Fortunatamente non sempre le Ematurie sono il sintomo di patologie gravi. Infatti, nelle Pazienti giovani che spesso
sono soggette a infezione delle basse vie
urinarie da E. Coli, batterio che più facilmente degli altri può provocare Ematuria, tale sintomo spesso si accompagna
all’intensa sintomatologia cistitica provocata da tale tipo di infezione. È comunque da ricordare che nella pratica
clinica esistono rari tipi di ematuria di
cui, nonostante esaurienti indagini effettuate, non si riesce a individuarne la causa.
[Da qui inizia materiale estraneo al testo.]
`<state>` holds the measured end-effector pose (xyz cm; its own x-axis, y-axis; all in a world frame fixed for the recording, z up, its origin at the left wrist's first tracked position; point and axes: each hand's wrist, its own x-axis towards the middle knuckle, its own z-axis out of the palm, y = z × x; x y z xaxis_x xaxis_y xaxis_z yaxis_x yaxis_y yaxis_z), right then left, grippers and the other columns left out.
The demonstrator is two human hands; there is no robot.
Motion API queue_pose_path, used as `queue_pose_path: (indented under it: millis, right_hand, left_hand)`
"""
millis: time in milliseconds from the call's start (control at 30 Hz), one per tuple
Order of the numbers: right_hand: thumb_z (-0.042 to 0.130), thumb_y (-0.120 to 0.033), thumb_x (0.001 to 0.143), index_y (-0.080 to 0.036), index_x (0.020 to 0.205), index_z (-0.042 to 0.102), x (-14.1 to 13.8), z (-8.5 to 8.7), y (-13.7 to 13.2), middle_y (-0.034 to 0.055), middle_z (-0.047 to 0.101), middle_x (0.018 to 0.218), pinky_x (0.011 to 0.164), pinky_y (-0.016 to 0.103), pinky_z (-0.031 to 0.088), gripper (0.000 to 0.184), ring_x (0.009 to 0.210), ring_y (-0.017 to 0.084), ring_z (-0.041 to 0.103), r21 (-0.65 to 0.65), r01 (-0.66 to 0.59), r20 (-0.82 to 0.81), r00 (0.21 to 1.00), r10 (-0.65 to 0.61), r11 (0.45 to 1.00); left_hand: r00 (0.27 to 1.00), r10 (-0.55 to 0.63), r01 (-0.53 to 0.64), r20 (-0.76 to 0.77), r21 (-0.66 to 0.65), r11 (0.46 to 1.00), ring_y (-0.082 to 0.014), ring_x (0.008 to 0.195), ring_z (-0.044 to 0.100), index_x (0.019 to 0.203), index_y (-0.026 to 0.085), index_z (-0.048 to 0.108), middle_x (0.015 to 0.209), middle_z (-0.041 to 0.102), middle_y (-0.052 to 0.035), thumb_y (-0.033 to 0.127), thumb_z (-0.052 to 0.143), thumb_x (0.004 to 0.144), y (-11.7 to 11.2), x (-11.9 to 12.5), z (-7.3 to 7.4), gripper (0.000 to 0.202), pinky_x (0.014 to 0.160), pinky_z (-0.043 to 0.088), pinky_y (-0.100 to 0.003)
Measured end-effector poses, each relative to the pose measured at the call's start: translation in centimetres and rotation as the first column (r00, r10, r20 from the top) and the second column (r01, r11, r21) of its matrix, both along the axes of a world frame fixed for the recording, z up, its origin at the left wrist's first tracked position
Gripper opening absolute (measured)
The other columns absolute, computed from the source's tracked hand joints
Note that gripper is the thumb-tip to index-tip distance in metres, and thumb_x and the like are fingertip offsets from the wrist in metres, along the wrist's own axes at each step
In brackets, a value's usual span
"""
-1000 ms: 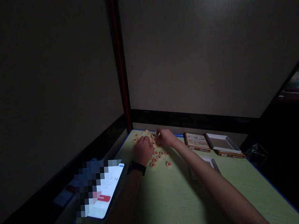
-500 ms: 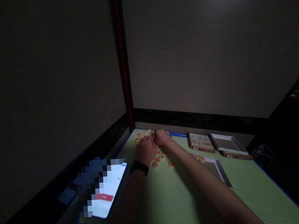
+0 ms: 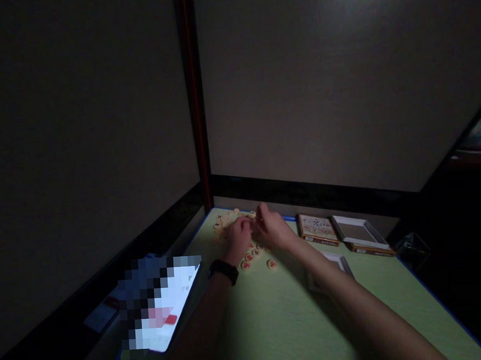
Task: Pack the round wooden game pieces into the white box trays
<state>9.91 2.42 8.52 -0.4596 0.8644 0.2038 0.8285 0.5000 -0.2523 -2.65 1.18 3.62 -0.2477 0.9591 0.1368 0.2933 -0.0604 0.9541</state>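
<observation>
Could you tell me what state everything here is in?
Xiangqi pieces: loose, clustered, some hidden by the hands
Smartphone: screen lit, partly pixelated
Printed box: flat, printed side up
White-rimmed box: open side up
Nearer white-rimmed tray: partly hidden
Wristwatch: worn
Left hand: bent over pieces, grip unclear
Right hand: half-curled, grip unclear

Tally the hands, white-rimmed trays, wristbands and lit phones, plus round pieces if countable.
Left hand, right hand: 2
White-rimmed trays: 2
Black wristband: 1
Lit phone: 1
Round pieces: too crowded to count
Total without pieces: 6
</observation>
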Motion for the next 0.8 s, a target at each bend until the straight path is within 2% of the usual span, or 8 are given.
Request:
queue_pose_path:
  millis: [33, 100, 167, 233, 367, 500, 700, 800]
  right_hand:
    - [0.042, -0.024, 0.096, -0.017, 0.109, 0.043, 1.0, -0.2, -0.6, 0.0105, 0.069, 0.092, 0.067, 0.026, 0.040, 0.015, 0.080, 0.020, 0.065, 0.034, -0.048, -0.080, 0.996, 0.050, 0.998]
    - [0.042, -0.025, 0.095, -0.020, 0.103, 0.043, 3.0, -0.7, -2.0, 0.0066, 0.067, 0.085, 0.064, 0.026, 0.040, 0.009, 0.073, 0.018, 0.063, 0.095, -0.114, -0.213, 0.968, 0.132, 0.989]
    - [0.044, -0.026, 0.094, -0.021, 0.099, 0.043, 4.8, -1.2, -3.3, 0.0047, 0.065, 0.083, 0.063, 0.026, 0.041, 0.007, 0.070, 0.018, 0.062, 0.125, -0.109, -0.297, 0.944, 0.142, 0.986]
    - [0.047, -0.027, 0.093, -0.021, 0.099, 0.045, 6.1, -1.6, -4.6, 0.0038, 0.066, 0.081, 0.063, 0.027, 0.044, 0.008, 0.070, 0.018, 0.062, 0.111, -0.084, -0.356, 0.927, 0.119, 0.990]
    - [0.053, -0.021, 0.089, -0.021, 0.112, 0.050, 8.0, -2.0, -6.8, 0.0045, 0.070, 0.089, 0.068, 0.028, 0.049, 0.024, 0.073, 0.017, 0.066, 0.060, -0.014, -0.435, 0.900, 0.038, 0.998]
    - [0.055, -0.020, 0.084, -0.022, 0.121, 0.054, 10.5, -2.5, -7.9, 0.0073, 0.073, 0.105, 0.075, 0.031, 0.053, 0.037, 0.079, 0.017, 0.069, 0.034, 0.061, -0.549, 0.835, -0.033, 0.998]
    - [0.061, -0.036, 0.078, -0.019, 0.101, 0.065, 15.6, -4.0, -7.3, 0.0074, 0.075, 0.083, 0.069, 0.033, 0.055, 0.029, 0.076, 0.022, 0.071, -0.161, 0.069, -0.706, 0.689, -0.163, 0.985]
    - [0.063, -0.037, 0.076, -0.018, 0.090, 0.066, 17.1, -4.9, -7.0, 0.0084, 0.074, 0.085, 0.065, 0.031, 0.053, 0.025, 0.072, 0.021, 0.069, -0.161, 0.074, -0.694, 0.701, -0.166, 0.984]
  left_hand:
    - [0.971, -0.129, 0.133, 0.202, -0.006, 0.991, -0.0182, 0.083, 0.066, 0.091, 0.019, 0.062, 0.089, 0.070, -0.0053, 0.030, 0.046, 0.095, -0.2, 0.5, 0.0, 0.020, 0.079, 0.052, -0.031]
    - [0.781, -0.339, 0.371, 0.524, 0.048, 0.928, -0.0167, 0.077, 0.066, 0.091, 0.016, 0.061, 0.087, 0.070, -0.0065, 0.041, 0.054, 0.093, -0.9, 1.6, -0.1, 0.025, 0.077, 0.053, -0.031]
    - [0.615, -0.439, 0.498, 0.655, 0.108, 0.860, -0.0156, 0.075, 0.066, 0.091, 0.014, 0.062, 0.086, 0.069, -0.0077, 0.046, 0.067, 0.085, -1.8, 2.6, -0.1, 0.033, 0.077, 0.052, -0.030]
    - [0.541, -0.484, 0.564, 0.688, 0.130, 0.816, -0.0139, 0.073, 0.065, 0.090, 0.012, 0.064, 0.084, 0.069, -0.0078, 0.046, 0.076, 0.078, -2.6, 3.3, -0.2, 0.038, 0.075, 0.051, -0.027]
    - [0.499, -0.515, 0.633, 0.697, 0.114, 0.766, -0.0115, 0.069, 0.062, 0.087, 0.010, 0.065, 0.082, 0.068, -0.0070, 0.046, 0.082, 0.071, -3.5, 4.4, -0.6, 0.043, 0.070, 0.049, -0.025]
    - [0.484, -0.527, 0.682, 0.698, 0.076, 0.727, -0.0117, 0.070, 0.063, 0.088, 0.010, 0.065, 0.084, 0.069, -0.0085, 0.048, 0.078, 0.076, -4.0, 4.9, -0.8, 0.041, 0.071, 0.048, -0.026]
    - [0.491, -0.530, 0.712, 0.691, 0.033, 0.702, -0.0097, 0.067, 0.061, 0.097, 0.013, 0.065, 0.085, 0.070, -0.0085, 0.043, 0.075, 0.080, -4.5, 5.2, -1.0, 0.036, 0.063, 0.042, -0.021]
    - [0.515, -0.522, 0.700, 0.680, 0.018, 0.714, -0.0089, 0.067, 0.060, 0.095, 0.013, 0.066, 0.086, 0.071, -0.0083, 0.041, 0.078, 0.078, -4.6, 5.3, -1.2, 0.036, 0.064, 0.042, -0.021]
La letteratura corrente ipotizza che in
tali casi possano essere presenti micro
malformazioni vascolari patologiche a
livello renale.
In caso di Ematuria, vanno eseguite sistematicamente tutte le indagini disponibili, soprattutto quelle per Immagini
(Ecografia, TAC, RMN ) e Operative Endourologiche, per chiarire esaurientemente le cause del sintomo.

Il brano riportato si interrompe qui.